[Dataset entries]
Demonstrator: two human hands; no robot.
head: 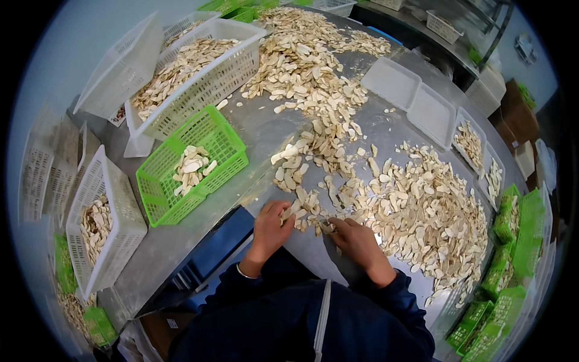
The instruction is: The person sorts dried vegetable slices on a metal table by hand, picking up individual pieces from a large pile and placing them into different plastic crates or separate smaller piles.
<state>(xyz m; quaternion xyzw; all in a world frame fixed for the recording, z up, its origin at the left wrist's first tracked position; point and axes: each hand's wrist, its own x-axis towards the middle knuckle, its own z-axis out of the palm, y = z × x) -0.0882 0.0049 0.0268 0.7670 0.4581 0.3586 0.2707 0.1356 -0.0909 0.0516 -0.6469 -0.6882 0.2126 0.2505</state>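
Observation:
Pale dried slices (307, 203), which look like sliced root, lie in a small cluster at the table's near edge. My left hand (271, 228) curls around a few of them, thumb and fingers pinching at the cluster's left side. On the other side, my right hand (357, 242) has its fingertips on a darker slice; whether it grips that slice is hard to see. A large heap of slices (429, 212) spreads to the right of my right hand. To the left stands a green plastic basket (194, 167) with a small pile of slices (192, 167) in it.
A bigger mound of slices (303, 59) covers the far part of the steel table (267, 131). White perforated crates (203, 81) stand at left, some holding slices. Shallow white trays (432, 113) line the right edge, with green baskets (506, 217) beyond.

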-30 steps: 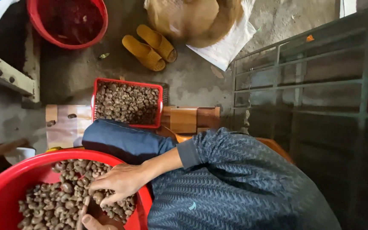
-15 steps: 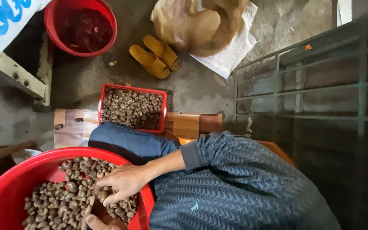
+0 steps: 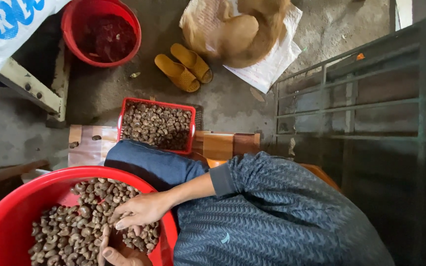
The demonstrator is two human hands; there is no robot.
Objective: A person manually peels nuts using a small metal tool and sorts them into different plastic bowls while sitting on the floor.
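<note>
Hand work sits low in the view: the right hand (image 3: 141,211), reaching out of a dark blue patterned sleeve, lies palm-down on the heap of brown curved nuts in their shells (image 3: 75,231), fingers curled together and dug among them, though whether any nut is actually pinched under the fingers I cannot tell. Just below it, at the bottom edge, the left hand (image 3: 117,256) shows only a thumb and part of the palm, cupped upward under the right one as if to catch what is raked down; if it is closed on anything is hidden by the frame edge

Going left to right: a white woven sack with blue print (image 3: 6,29) hangs at the top left, over a pale wooden beam (image 3: 30,88). The nuts fill the big round red plastic basin (image 3: 6,216), which rests close against the person's lap, within easy reach of both hands. Farther up stands a small red plastic bucket (image 3: 101,33) with dark scraps in it. A red rectangular plastic crate (image 3: 158,124) holding more such nuts sits on the concrete floor (image 3: 232,98) beyond the knee in blue trousers (image 3: 149,160). A pair of yellow rubber slippers (image 3: 183,66) lies near a tan burlap sack (image 3: 237,29), and a grey metal gate (image 3: 361,98) closes the right side
</note>
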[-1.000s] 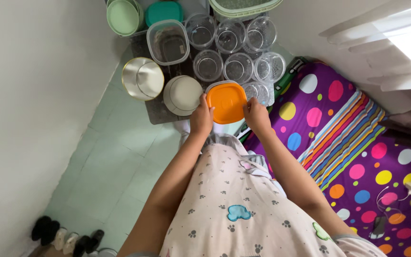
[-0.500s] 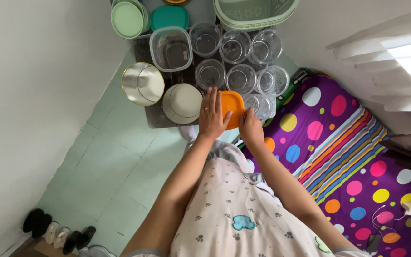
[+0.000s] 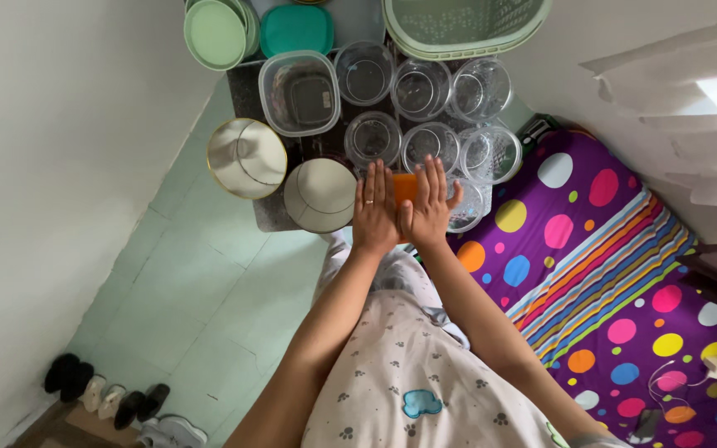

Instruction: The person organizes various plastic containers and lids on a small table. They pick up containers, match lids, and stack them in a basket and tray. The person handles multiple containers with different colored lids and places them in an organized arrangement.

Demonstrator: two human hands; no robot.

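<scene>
By the wall on the far left a row of shoes point(image 3: 109, 398) sits on the pale green tiled floor point(image 3: 201, 290). Further in, a stack of green plates point(image 3: 216, 31) and a teal lid point(image 3: 296, 30) lie at the far end of a dark tray point(image 3: 269, 211), with a clear square container point(image 3: 299, 91) just below them. Two round white lids with gold rims point(image 3: 246, 158) sit side by side at the tray's near left. The left hand point(image 3: 374, 214) lies flat, fingers straight and together, palm down on the orange lid point(image 3: 405, 187). That lid is at the tray's near edge, and only a strip shows between the hands. The right hand point(image 3: 426, 207) presses flat beside it, fingers spread, thumbs nearly touching. Neither hand grips anything. Clear round cups point(image 3: 421, 87) stand in rows behind, below a green basket point(image 3: 458, 25). To the right spreads a purple polka-dot mattress point(image 3: 624, 274).
</scene>
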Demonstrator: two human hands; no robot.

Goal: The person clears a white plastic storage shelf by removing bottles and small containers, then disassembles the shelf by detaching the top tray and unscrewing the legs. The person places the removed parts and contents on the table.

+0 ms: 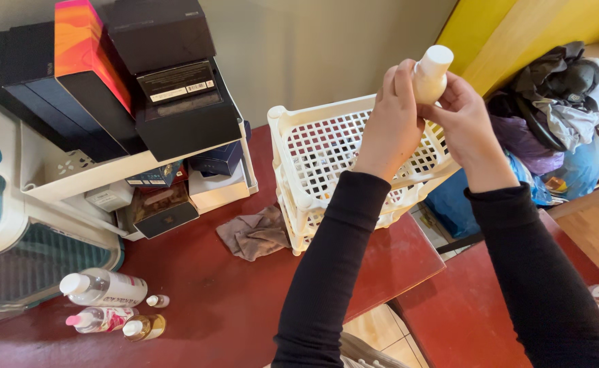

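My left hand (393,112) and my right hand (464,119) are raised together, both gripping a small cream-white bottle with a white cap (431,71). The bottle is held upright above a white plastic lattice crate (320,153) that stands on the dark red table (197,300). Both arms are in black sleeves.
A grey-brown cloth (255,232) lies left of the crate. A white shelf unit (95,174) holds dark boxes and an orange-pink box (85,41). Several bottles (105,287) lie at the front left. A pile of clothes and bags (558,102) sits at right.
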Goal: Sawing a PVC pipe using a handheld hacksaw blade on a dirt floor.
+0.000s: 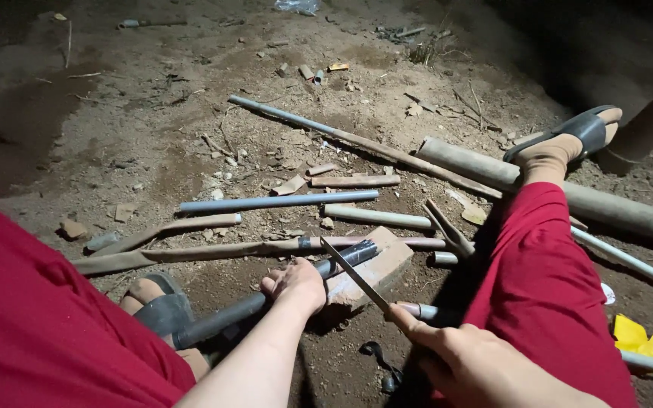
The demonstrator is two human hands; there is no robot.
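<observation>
Person seated on dirt ground (115, 128), red trousers, sandals. Left hand (296, 283) closed around grey pipe (266, 300), pressing it onto brick (376, 268). Right hand (466, 363) grips saw blade (354, 276), blade laid across pipe near its dark end. Around brick: loose pipes and offcuts, blue-grey pipe (277, 202) beyond, thick pipe (568, 196) under right leg. Yellow scrap (640, 338) at far right.

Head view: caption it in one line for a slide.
Left hand steadies a grey pipe on a brick; right hand holds a blade.
</observation>
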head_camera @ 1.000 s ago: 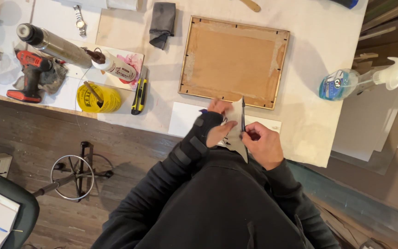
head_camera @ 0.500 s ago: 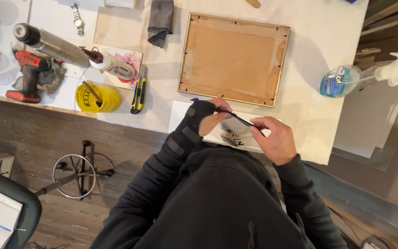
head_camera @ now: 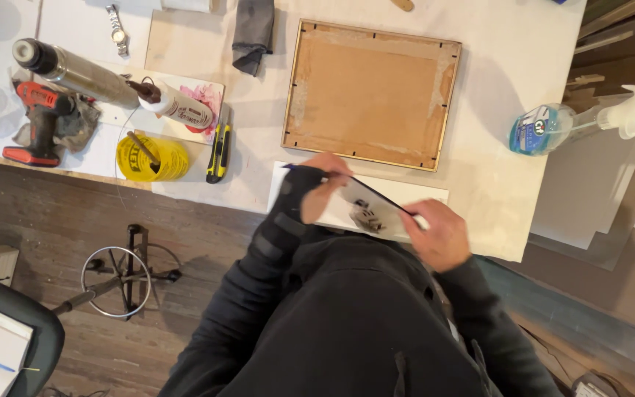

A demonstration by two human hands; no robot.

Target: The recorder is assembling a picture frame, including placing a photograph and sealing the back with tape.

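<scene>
While both hands stay at the near table edge, we record 1 change since half a second ago: the thin sheet (head_camera: 365, 212), a print with a dark edge, has tipped further toward flat and lies lower over the white paper (head_camera: 420, 197) beneath it. A second ago it stood nearly upright between the hands.

The left hand (head_camera: 323, 185) has its fingers closed on the sheet's far left edge, thumb underneath. The right hand (head_camera: 442, 234) clamps the near right corner; its fingertips are hidden, so we cannot tell how they sit.

Beyond the left fingers, just apart from them, lies the wooden frame (head_camera: 370, 94), back side up. Well to the left of those fingers we note the yellow-black utility knife (head_camera: 218, 153), the yellow tape roll (head_camera: 151, 157) and the glue bottle (head_camera: 178, 106). Well right of the right fingers stands the blue spray bottle (head_camera: 545, 129).

We judge the sheet is being levelled in hand, not yet released.
</scene>
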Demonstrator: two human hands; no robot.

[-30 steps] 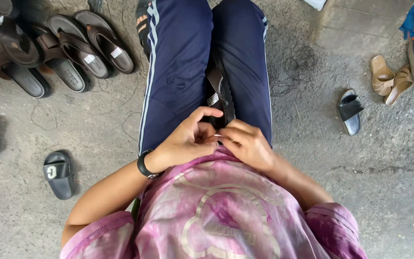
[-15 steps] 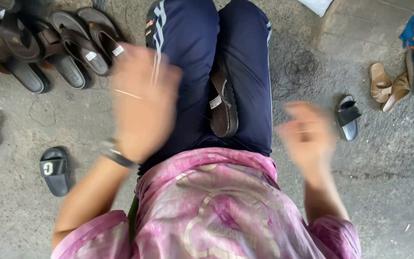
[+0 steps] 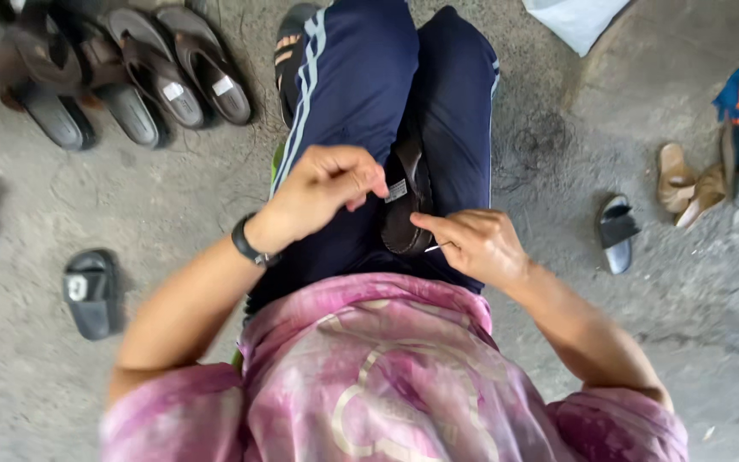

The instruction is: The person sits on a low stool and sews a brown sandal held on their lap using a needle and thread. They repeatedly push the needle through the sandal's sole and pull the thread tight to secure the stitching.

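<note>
2 hands meet over a dark brown sandal (image 3: pixel 405 201) wedged between the knees at frame center: the left hand (image 3: pixel 322 192) curled shut, fingertips pinched beside its tag, the right hand (image 3: pixel 476 244) pinching a thin needle (image 3: pixel 440 246) against its edge.

— What is underneath it all?
— A rough grey concrete floor (image 3: pixel 173 205).
— What lies on it?
— A row of brown sandals (image 3: pixel 121 73) upper left, a black slide (image 3: pixel 91 291) at left, a grey slide (image 3: pixel 617 233) and tan sandals (image 3: pixel 686 184) at right.
</note>
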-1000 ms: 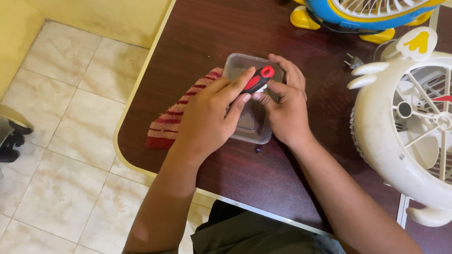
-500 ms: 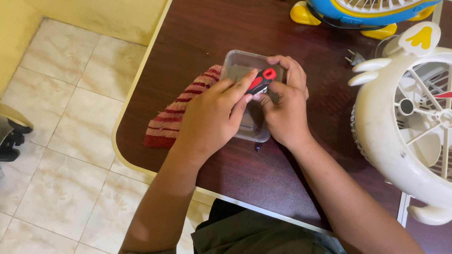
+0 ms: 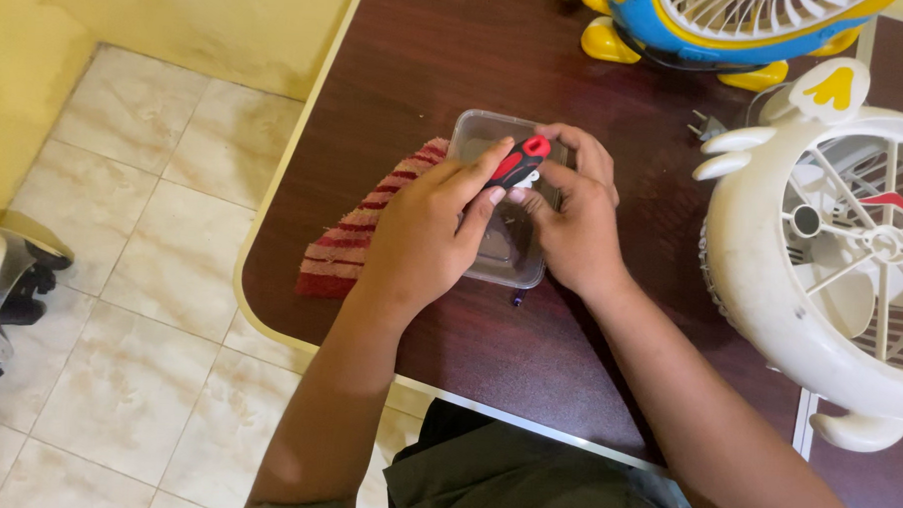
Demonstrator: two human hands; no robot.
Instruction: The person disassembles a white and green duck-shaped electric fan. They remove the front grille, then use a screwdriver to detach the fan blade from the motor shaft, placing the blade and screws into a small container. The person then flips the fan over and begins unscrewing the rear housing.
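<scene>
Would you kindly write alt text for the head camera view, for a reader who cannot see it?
Both hands, left hand and right hand, hold a red-and-black tool over a clear plastic container on a dark brown table. A red-striped cloth lies left of the container, a white fan to the right.

The right hand (image 3: 573, 223) now lies a little flatter over the clear plastic container (image 3: 501, 256), its fingers less curled around the 12 o'clock rim than half a second ago; the left hand (image 3: 427, 233) shifts barely.
</scene>
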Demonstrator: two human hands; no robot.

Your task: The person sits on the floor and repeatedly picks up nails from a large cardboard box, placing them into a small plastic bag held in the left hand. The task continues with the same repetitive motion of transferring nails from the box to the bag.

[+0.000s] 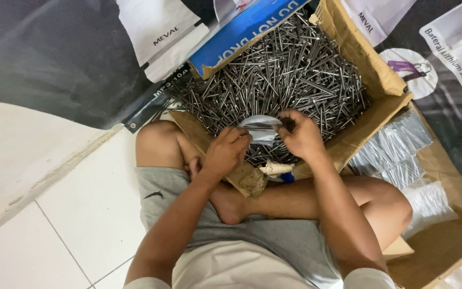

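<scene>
Open brown carton [348,43], blue flap [247,27], white packets [156,29].

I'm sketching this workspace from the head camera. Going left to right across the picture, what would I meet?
White floor tiles → left hand → small clear plastic bag held between both hands → right hand → stack of filled clear packets in the cardboard tray.

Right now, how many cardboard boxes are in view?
2: a cardboard box of nails ahead of the knees, and a cardboard box of filled clear bags at right. Others may be hidden.
</scene>
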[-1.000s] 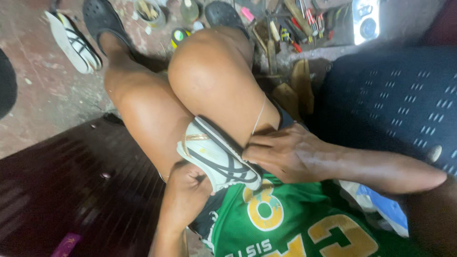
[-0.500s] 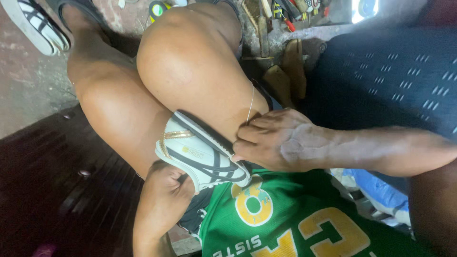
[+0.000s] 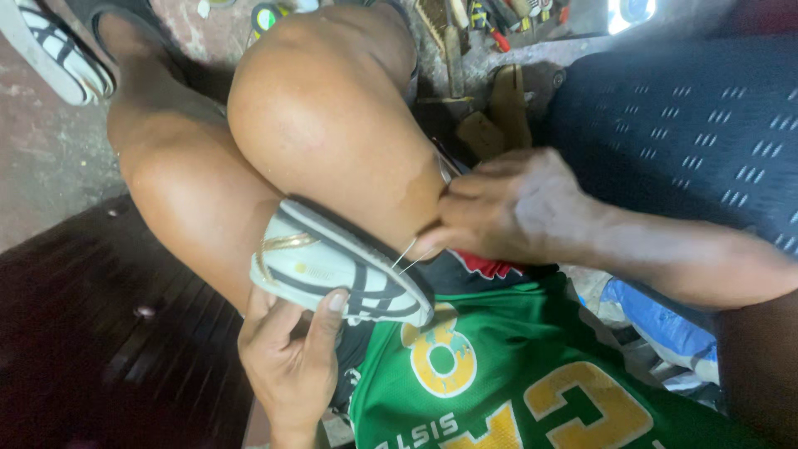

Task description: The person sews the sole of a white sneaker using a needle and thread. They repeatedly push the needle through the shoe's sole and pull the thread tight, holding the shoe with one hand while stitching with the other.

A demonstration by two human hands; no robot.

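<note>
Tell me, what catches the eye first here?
A white shoe with dark stripes, clamped between the bent knees at the centre. The left hand steadies it from below, while the right hand pulls a thin thread from its sole edge. A matching shoe lies on the floor, top left.

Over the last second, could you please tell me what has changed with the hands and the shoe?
The right hand has drawn back from the shoe's sole edge, pulling the thread taut in a short span. The left hand has shifted its grip, its thumb now pressing on the upper. The shoe remains wedged against the knee, sole edge up.
</note>
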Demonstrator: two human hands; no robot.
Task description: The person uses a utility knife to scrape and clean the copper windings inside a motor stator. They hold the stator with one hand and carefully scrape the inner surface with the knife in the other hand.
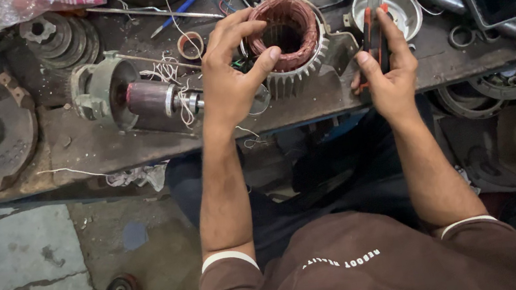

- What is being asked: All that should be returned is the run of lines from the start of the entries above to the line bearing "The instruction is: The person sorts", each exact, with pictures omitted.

- Reply to the task:
Demonstrator: two human hands; no robot.
head: 
The instruction is: The person sorts dried vegetable slices on a metal table by hand, picking up individual pieces from a large pile and placing them into different plastic crates or separate smaller piles.

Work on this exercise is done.